Ok, so my pictures don't really show the winding nature of these roads, but sometimes you don't want to stop in the middle of the best parts.


----------



## MB1 (Jan 27, 2004)

Oh ya, that is what I am talking about!


----------



## wooglin (Feb 22, 2002)

We have a word for that down here. A pavel ride.


----------



## rodar y rodar (Jul 20, 2007)

Captivating picxures. What the heck is that miror soing stapled to a tree? Well, I`m pretty sure I know what its for, but it still strikes me strange. Nice post.


----------



## Guest (Feb 28, 2009)

rkj__ said:


> Ok, so my pictures don't really show the winding nature of these roads, but sometimes you don't want to stop in the middle of the best parts.



Mirror wouldn't be there if they weren't winding roads.

Nice.


----------



## rkj__ (Mar 21, 2007)

rodar y rodar said:


> Captivating picxures. What the heck is that miror soing stapled to a tree? Well, I`m pretty sure I know what its for, but it still strikes me strange.
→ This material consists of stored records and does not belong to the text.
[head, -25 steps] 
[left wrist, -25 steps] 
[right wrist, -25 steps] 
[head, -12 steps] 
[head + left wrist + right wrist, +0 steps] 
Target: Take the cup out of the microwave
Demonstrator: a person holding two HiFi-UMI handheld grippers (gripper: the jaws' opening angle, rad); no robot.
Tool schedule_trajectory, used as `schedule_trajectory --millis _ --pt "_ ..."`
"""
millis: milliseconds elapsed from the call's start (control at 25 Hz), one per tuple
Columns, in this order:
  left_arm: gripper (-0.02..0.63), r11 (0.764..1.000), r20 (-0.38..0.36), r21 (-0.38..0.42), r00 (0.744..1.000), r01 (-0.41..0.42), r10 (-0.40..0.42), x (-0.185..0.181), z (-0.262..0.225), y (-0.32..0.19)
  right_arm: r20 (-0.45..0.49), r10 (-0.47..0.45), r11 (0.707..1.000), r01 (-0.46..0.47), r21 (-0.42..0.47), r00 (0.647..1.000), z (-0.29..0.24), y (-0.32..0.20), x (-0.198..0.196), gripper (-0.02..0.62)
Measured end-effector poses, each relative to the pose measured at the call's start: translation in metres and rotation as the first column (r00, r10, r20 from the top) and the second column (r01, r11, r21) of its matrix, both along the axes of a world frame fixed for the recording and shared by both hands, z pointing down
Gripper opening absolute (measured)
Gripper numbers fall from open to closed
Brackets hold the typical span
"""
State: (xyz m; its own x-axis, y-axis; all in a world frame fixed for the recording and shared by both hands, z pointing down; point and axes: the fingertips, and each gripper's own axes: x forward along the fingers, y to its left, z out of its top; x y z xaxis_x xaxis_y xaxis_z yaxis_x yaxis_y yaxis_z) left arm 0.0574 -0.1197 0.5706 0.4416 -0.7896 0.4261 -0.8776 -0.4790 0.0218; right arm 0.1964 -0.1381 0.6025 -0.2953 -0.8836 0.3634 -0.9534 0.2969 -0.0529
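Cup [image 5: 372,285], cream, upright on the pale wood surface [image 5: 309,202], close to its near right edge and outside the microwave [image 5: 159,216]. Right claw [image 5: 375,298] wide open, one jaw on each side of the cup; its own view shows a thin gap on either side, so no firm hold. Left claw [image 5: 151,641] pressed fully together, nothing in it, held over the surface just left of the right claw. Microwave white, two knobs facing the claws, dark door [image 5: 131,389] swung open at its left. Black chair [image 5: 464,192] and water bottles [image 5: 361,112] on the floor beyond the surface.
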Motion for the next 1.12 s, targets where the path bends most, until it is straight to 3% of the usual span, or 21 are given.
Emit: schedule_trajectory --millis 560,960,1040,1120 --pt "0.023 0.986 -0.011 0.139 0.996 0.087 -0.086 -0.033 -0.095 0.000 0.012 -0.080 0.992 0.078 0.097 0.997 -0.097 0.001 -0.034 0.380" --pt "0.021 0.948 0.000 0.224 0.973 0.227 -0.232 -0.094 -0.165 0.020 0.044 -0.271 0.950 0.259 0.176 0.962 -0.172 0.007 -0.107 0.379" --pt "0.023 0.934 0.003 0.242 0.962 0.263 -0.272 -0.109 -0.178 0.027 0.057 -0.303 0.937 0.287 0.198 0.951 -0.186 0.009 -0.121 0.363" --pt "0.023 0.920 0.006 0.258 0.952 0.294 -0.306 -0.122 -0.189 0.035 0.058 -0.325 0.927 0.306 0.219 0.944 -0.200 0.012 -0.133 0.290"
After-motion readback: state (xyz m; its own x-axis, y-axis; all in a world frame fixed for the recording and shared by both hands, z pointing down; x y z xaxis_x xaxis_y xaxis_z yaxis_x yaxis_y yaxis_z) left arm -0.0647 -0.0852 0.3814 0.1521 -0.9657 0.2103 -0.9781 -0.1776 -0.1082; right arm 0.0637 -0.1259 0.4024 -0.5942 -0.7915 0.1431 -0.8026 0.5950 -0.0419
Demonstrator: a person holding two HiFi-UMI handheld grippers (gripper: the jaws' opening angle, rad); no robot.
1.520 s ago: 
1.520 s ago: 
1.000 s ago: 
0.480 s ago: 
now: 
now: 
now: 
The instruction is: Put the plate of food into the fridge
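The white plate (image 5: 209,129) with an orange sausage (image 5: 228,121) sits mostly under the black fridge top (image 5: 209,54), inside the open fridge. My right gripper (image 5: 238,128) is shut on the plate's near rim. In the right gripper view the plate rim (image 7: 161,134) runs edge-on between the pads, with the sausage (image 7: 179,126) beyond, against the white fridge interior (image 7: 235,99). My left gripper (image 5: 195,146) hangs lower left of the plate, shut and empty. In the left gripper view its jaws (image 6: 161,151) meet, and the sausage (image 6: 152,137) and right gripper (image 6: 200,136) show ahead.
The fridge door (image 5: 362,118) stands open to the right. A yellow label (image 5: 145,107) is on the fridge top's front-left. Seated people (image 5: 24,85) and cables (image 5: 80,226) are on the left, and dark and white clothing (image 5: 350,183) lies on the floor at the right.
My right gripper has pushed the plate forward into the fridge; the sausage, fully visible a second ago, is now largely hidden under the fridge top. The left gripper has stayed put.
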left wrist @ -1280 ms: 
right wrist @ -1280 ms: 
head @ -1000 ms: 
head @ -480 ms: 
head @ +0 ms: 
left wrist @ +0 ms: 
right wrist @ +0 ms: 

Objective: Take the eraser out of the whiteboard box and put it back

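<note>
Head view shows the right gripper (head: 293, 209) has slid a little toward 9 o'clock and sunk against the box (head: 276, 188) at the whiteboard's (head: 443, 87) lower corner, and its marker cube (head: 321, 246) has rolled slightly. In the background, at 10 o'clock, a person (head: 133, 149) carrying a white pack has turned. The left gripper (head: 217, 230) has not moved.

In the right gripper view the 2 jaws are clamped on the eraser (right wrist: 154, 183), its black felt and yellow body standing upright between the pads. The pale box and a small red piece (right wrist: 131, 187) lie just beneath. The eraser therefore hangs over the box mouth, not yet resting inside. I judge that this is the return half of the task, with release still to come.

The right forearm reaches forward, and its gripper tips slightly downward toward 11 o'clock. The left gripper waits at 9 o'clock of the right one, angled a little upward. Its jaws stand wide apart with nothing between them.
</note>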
Nice post.


It was across the street from somebody's driveway, so that they cold see better, and not pull out directly into oncoming traffic.


----------



## Mike T. (Feb 3, 2004)

Just about all my rides are on gravel and paved (pavel? graved?) with bits of trail thrown in to link things up. Not being locked into one kind of terrain gives me the ability to dodge the worst of the road traffic. It's getting worse. On the gravel/dirt roads of SW Ontario I'm unlucky if I see two cars in thirty miles and I never see a truck. But then I can count on less than one hand the number of other riders I've seen out there in over 20 years. I'm the only local person who rides them.
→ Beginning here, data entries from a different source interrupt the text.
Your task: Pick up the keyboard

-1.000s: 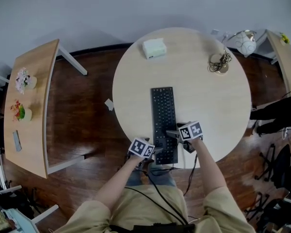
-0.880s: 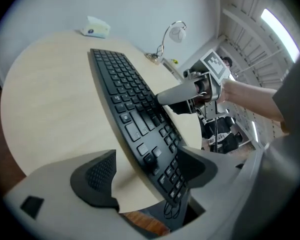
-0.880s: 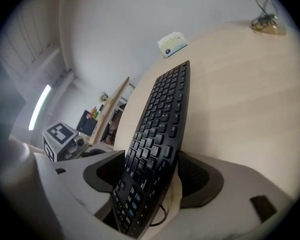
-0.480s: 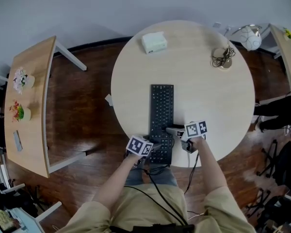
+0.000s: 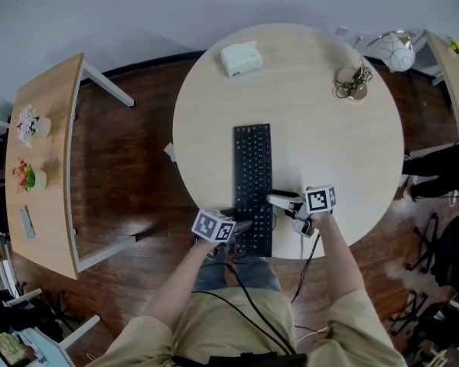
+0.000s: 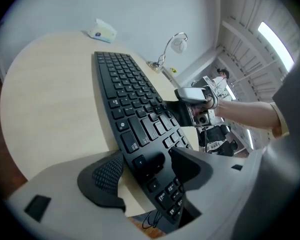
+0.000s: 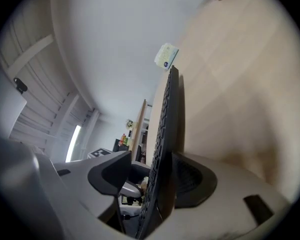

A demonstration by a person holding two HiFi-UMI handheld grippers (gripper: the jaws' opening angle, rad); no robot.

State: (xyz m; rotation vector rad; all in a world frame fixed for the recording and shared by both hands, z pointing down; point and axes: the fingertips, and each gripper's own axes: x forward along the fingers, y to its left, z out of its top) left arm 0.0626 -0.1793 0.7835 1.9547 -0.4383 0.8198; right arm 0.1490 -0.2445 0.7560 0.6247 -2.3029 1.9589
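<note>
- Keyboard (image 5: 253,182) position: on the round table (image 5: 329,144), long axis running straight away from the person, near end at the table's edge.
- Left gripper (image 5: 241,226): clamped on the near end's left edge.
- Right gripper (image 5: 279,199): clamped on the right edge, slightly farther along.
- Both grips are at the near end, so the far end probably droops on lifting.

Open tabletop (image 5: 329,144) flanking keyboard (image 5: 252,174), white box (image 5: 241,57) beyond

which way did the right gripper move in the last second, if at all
Yes: the right gripper swung its back end rightward, farther from the right edge of the keyboard, tongs on that edge.
</note>
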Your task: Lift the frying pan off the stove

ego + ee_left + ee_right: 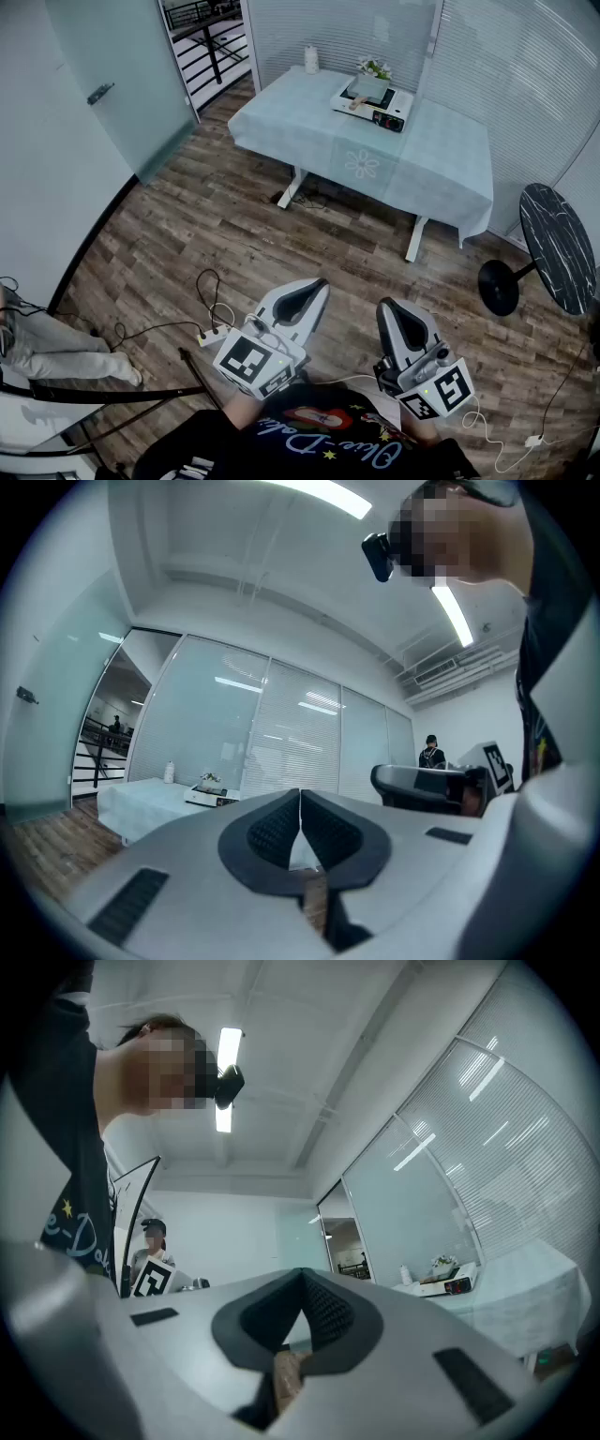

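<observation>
The frying pan (369,88) sits on a white portable stove (384,111) on the far table (441,173), which is covered in a pale cloth. Its light handle points toward the table's near-left side. Both grippers are held close to my body over the wooden floor, well short of the table. My left gripper (317,285) is shut with nothing in it, its pads meeting in the left gripper view (300,803). My right gripper (391,308) is shut and empty too (302,1283). The stove shows small and distant in both gripper views (214,797) (450,1285).
A round black marble side table (558,246) stands at the right. Cables and a power strip (208,333) lie on the floor by my left gripper. A white bottle (311,59) and flowers (375,67) stand on the table. A frosted glass door (122,84) is at the left. A person's legs (66,354) are at the left edge.
</observation>
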`<action>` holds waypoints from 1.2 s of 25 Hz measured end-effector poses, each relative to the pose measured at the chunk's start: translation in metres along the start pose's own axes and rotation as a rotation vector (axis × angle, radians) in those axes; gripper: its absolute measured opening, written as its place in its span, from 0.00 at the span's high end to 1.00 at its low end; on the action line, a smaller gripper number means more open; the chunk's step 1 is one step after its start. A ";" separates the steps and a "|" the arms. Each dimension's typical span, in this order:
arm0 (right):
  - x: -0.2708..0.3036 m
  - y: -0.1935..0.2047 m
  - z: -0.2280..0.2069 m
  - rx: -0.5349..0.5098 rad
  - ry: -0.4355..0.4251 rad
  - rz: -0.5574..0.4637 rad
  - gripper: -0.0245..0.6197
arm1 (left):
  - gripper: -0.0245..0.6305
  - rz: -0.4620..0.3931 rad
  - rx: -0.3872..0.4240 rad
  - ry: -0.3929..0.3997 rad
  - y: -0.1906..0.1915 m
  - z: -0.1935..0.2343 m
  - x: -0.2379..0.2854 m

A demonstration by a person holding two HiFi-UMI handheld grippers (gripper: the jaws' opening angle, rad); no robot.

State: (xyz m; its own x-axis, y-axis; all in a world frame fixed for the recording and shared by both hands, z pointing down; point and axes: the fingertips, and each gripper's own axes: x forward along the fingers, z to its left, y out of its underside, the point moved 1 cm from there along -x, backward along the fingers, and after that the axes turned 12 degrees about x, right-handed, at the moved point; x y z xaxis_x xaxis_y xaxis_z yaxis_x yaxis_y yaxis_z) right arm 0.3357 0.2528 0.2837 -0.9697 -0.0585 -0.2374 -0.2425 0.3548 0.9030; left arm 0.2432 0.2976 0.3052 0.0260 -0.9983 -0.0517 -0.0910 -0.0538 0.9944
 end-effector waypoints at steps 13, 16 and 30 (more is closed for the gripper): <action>-0.001 -0.002 -0.010 0.065 -0.013 -0.030 0.96 | 0.95 0.012 0.022 -0.032 -0.002 0.000 0.001; -0.002 -0.001 -0.013 0.072 -0.020 -0.030 0.96 | 0.95 0.017 0.034 -0.047 -0.002 -0.001 0.001; -0.034 -0.002 -0.030 0.126 -0.058 -0.003 0.96 | 0.95 0.049 0.051 -0.091 0.004 -0.035 0.009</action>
State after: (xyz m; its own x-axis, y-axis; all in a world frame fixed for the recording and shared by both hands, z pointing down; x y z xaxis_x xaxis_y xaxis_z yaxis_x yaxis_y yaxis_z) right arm 0.3683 0.2259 0.3010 -0.9646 -0.0073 -0.2635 -0.2360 0.4692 0.8509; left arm 0.2777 0.2890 0.3124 -0.0700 -0.9974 -0.0139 -0.1404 -0.0039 0.9901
I used to use my mountain bike (modified for dirt roads) but last summer switched to the finest tool for them - a cyclocross bike.


----------



## rkj__ (Mar 21, 2007)

Mike T. said:


> I used to use my mountain bike (modified for dirt roads) but last summer switched to the finest tool for them - a cyclocross bike.


On this ride I was on an old rigid Bianchi MTB with 2.1s. The added comfort over the cross bike is a nice benefit, but the cross bike glides down the paved sections easier. 

Either bike works just fine. I was not in any real hurry.


----------



## normalnorm (Jan 16, 2006)

Nice pics. Like always....

You got some balls....its been pretty cold lately. Around -8C for highs or for our American friends.....about 17 Fahrenheit. Too cold for me, Im too soft. 

Is that Ancaster?


----------



## rkj__ (Mar 21, 2007)

normalnorm said:


> Nice pics. Like always....
> 
> You got some balls....its been pretty cold lately. Around -8C for highs or for our American friends.....about 17 Fahrenheit. Too cold for me, Im too soft.
> 
> Is that Ancaster?


I can't ride the trainer inside (no room allotted), so it is either ride the trainer in the cold garage, or just ride out in the cold. I've decided I prefer riding in the cold. Rides are usually short: 30-60 minutes.

I think I have hardened up a little over the years, along with acquiring appropriate gear.

This ride was just from my place in the Medowlands, down Sulfur Springs until Governor's road, and then back.


----------